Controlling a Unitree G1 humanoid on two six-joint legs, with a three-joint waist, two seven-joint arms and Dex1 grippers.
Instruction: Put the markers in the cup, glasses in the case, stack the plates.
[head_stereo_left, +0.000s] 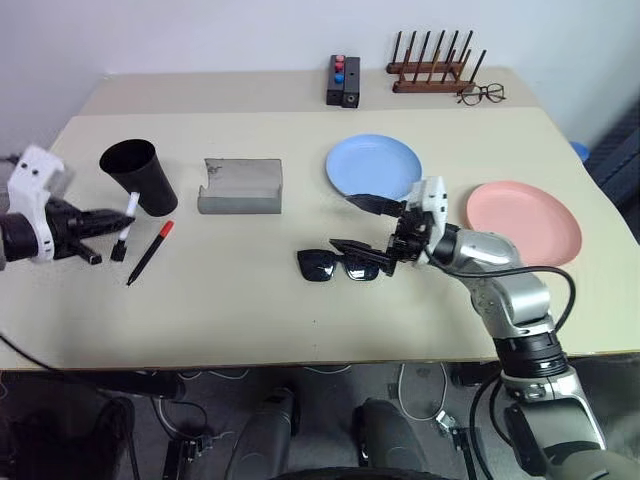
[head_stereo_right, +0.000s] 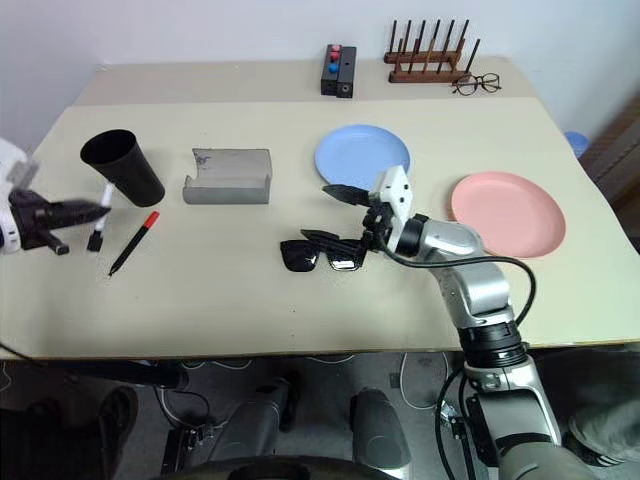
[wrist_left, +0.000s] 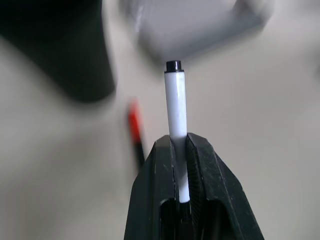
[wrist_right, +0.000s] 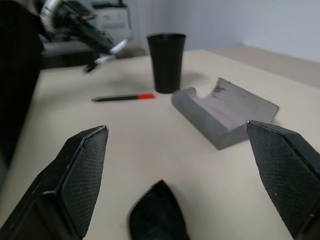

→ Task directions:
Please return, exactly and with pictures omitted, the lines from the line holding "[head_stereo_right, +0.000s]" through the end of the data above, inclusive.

→ Reply to the task:
[head_stereo_right, +0.000s] 
[wrist_left, +0.000s] 
[wrist_right, +0.000s] 

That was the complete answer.